Hanna (Saoirse Ronan) is a teenage girl raised in the wilderness by her Ex-CIA Operative father, Erik Heller. She is trained in advanced martial arts as well as survival skills in the wilds of —of all places—Finland. He, on the other hand, is cruel and heartless, so it seems.
His daughter is shut out into the wild and forced to hunt wild animals on her own. No fun intended. When the time comes for Hanna to venture out into the populated world, her father knows a secret Hanna does not know. The secret is that super spy killer Marissa Wiegler (Cate Blanchette) is waiting to kill the girl at the first opportunity.
Great performances by the three leads, combined with rapid-fire chase and fight sequences, make “Hanna” a terrific action thriller. The opening scenes set against the icy white pallet of the frozen north yield to the sterile interiors of the Central Intelligence Agency. Actually, it may not be the CIA, it may some super rocket science bioengineering arm of the CIA where they manufacture super-humans like we make popcorn
Nonetheless, Cate Blanchette is there and she is ready to rock and roll. She could kill with one look alone, but what a way to die. She is an ice-cold murder machine who makes winter in Iceland look like eggs frying on the sidewalk. She has made Hanna her special project to toy with and challenge.
As the story unfolds, the audience is slowly let in on the inside story of Hanna, Erik and Marissa. It’s an unholy triumvirate, to be sure, yet their connection gets more mysterious before the secret is told. As the clues are dealt out, the action heats up as Hanna cuts through trained assassins like a berserk chainsaw. She may look like an innocent girl scout, but she did not earn that merit badge in eye-gouging, neck-cracking and gut wrenching for nothing
Thinking they have just captured Goldie Locks, various white bread, no good nicks get their comeuppance at the hands of the stripling. Like many little girl heroines, Hanna is an old trapped inside a youth’s body. She has done her homework and learned the eye-gouging well. She is ready to go out into the world.
But both Mom and Dad still know something she does not. Like all mommies and daddies, they still hold the upper hand. But Hanna has childish innocence on her side. The battle is waged, corrupt adults against the pure child. David and Goliath set in the world of super-human, bio-technology gone badly awry.
Director Joe Wright is able to bring the powerful sense of guilt and foreboding from his Oscar darling “Atonement” (seven nominations and one win) into this realistic no-holds barred thriller. He and Ronan worked together on that film when she was only twelve years old and they have a simmering chemistry that makes her act with intensity beyond her years.
The guilt is important because Hanna is marked with original sin from the very beginning. This imbues the entire story with biblical overtones ranging from the David and Goliath fight to the Frankenstein man-creating-man mistake. All the taboos come together here and they meld mightily to launch the mayhem over the top.

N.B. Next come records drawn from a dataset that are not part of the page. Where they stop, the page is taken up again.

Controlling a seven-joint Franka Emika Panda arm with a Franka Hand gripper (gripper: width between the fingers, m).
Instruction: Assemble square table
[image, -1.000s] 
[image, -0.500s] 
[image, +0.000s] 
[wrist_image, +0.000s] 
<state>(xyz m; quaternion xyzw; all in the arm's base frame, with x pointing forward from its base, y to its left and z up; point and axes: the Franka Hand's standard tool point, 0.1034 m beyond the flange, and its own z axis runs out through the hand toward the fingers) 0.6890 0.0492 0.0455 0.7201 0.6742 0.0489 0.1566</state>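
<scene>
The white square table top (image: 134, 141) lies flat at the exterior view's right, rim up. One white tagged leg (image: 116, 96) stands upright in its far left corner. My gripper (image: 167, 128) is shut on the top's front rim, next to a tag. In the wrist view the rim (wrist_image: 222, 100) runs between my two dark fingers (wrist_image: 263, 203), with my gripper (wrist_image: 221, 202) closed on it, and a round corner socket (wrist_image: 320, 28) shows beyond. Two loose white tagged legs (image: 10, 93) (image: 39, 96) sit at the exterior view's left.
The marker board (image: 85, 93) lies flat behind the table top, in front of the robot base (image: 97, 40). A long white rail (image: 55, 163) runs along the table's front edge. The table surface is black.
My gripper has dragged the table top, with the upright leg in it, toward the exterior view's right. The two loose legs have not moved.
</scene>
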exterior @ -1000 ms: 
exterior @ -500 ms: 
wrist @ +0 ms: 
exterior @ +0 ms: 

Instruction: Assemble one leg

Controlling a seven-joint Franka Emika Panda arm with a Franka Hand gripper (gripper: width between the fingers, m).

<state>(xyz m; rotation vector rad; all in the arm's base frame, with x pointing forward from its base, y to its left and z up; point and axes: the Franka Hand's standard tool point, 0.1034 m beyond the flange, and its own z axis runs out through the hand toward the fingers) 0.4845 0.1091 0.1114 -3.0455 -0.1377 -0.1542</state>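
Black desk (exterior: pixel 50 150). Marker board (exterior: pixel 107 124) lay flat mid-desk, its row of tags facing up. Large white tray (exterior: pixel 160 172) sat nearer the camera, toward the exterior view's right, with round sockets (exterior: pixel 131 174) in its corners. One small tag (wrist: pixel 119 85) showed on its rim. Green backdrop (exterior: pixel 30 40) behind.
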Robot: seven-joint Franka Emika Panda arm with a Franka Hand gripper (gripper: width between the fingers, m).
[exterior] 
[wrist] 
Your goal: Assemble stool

Lenser Alwin H. Kuchler brings the pot-boiling tension of his award winning “Morvern Callar” (2002) into play with great interior shots of fights in close quarters to Hanna frolicking with the wolves in the blizzards of the heartless northland. Film editor Paul Tothill reunites with director Wright after several previous films together (past collaborations include his award winning work in “Atonement”).
Wright puts together a great following of cast and crew and he has access to a great young talent in Saoirse Ronan. This film will not make history as a classic spy thriller but it is total fun to watch and contains nary a dull moment.